Friday, April 11, 2014

Reduce carbon emissions for a healthy Bay

By Kati Maginel, Captain and Education Specialist at Save the Bay—Narragansett Bay.

Reblogged from, and originally posted on, the Save the Bay—Narragansett Bay’s Tides blog on March 27, 2014.

EDUCATION THURSDAY


Kati Maginel
Captain and Education Specialist
One of my interests in my work at Save The Bay is to incorporate learning into our curriculum about sustainability, healthy living, and green communities. A healthier and better-informed individual can become a community asset by monitoring the health of Narragansett Bay. Responsible stewardship of our waters results in a more vibrant economy boosted by a diversity of recreational and sustainable commercial use. Our very culture in Rhode Island is intimately linked to healthy waterways and accessible coastlines; they go hand in hand, after all.

With these guiding principles, OSEEC AmeriCorps member Anna Kate Hein and I applied for a professional development opportunity run by the National Network of Ocean and Climate Change Interpretation (NNOCCI). We were excited to find out that we were accepted! 

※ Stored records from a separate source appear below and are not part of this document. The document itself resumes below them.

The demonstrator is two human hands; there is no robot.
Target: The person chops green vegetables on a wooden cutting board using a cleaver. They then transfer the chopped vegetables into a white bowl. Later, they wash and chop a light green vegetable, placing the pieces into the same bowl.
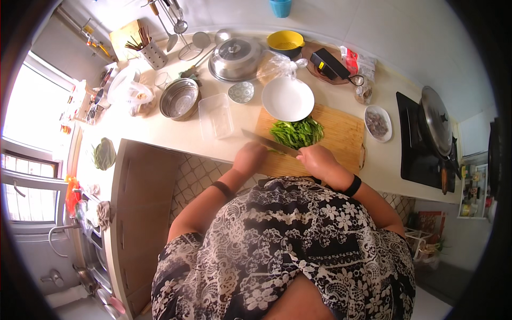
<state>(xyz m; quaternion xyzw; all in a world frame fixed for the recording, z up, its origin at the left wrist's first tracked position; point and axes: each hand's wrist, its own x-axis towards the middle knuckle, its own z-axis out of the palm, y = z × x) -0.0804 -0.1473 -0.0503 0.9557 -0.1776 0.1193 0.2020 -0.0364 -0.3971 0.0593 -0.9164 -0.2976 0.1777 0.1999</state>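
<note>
In my right hand [318, 161] is the handle of a kitchen knife [272, 144], its blade pointing left across the near part of a bamboo cutting board [342, 132]. My left hand [251, 157] is at the board's left edge, close beside the blade; its fingers are partly hidden, and whether they hold anything cannot be seen. Cut green vegetables [298, 133] lie in a pile just beyond the knife, with a few pieces near the blade. A white plate [288, 99] stands behind the pile, over the board's far edge.
Left of the board are a clear plastic container [216, 117], a patterned bowl [241, 93] and a steel steamer pot [180, 100]. To the right, an oval dish of sliced food [377, 124] sits beside a black cooktop [412, 140] bearing a lidded pan [436, 120]. A domed steel lid [235, 58] is behind.
</note>
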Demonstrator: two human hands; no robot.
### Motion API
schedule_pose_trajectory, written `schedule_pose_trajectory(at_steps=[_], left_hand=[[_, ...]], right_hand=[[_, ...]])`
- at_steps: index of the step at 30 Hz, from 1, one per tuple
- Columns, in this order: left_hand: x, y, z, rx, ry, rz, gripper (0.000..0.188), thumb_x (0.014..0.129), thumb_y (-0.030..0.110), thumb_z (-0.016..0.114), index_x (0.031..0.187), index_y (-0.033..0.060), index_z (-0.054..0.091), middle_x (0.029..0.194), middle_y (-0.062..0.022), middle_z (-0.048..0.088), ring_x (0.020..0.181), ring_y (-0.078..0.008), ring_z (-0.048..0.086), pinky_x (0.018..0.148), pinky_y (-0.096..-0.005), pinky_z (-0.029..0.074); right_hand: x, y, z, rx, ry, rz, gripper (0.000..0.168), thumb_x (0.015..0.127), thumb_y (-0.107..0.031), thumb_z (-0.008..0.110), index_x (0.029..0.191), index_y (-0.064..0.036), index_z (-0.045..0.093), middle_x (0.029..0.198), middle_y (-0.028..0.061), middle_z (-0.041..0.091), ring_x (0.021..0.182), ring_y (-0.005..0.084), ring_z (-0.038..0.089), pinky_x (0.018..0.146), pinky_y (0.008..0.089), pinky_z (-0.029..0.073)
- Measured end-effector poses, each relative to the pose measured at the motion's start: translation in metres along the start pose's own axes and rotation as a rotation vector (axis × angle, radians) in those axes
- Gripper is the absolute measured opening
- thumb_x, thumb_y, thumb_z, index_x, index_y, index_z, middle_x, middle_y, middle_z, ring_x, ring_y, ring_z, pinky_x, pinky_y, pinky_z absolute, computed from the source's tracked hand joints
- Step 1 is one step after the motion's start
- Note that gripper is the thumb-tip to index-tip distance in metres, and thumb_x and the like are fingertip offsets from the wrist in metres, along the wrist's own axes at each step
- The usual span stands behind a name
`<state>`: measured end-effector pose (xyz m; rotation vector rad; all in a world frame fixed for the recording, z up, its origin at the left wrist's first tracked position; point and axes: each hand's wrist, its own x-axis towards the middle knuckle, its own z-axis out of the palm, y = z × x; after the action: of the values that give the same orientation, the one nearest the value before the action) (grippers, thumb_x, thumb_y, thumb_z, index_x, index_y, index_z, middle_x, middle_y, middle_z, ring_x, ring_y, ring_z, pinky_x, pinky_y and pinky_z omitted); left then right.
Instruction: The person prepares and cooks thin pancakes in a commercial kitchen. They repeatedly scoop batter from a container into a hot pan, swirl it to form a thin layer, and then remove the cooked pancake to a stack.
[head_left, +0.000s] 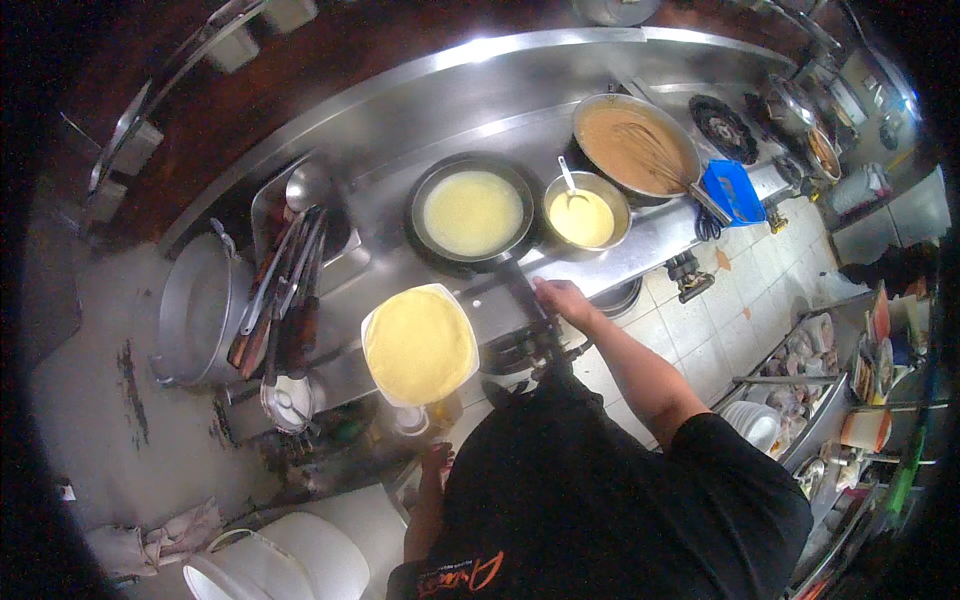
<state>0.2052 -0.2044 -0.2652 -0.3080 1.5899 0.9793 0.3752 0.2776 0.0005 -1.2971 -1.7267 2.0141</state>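
Note:
A round black frying pan (474, 212) with a thin layer of pale yellow batter sits on the stove. My right hand (564, 300) is at the end of the pan's dark handle, its fingers curled; whether they grip it is hard to tell. My left hand (437, 459) hangs low beside my body, partly hidden, and what its fingers do is unclear. In front of me a stack of yellow crepes (420, 345) lies on a white square plate. Right of the pan, a metal bowl of yellow batter (583, 217) holds a white-handled ladle (567, 174).
A large pan of brown sauce (634, 146) with a whisk (660, 157) stands behind the bowl, near a blue tray (733, 193). Ladles and tongs (289, 277) lie at left beside a big aluminium pot (196, 307). White buckets (300, 559) stand at lower left.

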Motion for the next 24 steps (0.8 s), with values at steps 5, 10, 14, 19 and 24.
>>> schedule_pose_trajectory(at_steps=[5,10,14,19,24], left_hand=[[-0.001,-0.003,-0.004,-0.502,-0.145,-0.083,0.015,0.09,0.019,0.059,0.1,0.009,0.062,0.068,-0.0048,0.053,0.051,-0.0162,0.05,0.042,-0.026,0.038],[-0.008,-0.007,-0.005,-0.078,-0.088,0.072,0.008,0.089,0.018,0.061,0.087,0.0122,0.056,0.067,-0.0029,0.052,0.05,-0.0129,0.049,0.041,-0.0255,0.036],[-0.003,-0.007,-0.004,-0.243,-0.183,0.095,0.009,0.087,0.012,0.063,0.083,0.0122,0.055,0.065,-0.0028,0.052,0.048,-0.0119,0.048,0.041,-0.0254,0.036],[-0.012,-0.002,0.0,-0.108,-0.039,0.04,0.011,0.085,0.008,0.065,0.095,0.0047,0.063,0.066,-0.005,0.057,0.048,-0.013,0.05,0.042,-0.0248,0.039],[-0.017,-0.006,0.01,-0.132,-0.006,0.116,0.019,0.084,0.013,0.068,0.098,0.0012,0.063,0.069,-0.0056,0.059,0.049,-0.0139,0.052,0.043,-0.0279,0.041]], right_hand=[[0.002,0.003,0.002,0.014,0.028,-0.017,0.053,0.095,-0.054,0.058,0.086,-0.002,0.064,0.077,-0.0004,0.056,0.067,0.0103,0.047,0.062,0.0261,0.038],[0.01,0.015,0.003,0.009,0.053,-0.082,0.052,0.094,-0.053,0.058,0.088,-0.002,0.065,0.078,0.0,0.056,0.069,0.0107,0.047,0.064,0.0262,0.039],[0.044,0.063,-0.01,-0.158,0.069,-0.156,0.053,0.094,-0.054,0.057,0.088,-0.002,0.065,0.079,0.0003,0.057,0.071,0.0113,0.048,0.067,0.0265,0.04],[0.046,0.064,-0.011,-0.203,0.013,-0.201,0.052,0.094,-0.053,0.058,0.092,-0.002,0.066,0.082,0.0011,0.058,0.074,0.012,0.048,0.07,0.0269,0.04],[0.04,0.048,-0.007,-0.195,-0.03,-0.21,0.047,0.093,-0.048,0.06,0.098,-0.002,0.066,0.084,0.003,0.061,0.076,0.0131,0.052,0.071,0.0284,0.042]])
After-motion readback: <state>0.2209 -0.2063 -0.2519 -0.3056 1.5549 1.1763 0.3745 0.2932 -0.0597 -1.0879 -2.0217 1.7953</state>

Our first seminar was hosted at the 
Aquarium of the Pacific in Long Beach, CA. We found NNOCCI to be a well-researched and well-funded institution that is devoted to providing educators the resources needed to communicate climate information in a clear and scientific way. They leave visitors and students empowered with information needed to address climate change in their communities. 

Ninety percent of Americans rate climate change as their largest environmental concern. We can all agree that it’s an overwhelming and complex issue to tackle. One of the reasons the issue is so daunting is the multitude of factors that contribute to climate change as our understanding of the crisis evolves.

NNOCCI encourages us to use this metaphor to understand the basic science behind the changes we are witnessing:

“When we drive cars and use electricity and go about our daily activities, we burn fossil fuels like coal and gas. This pumps more and more carbon dioxide into the atmosphere, and this build-up creates a blanket effect, trapping in heat around the world. The ocean and the air absorb this excess heat.”

As educators, we can help the public to understand the changes to our ecosystem as our climate continues to change. All of the changes occurring can be addressed by the same simple solution: reduce the amount of carbon dioxide that we release into the atmosphere.

My personal goal is to reduce carbon dioxide by growing vegetables for family, neighborhood, and friends, and to be a resource for others in my community who wish to do the same. Eating locally grown food means fresher, healthier food, and a giant reduction in the amount of CO2 emitted, therefore thinning the CO2 blanket surrounding the earth.

Healthy Bay and healthy people! What more could we ask for? 

For more information on how to get involved in community efforts to reduce our carbon emissions, check out my favorite local news source, EcoRI News, and Aperion Institute’s Sustainable RI Directory.

- Kati

*Special thanks to NNOCCI’s research partner, Frame Works Institute


To read the original post, click here.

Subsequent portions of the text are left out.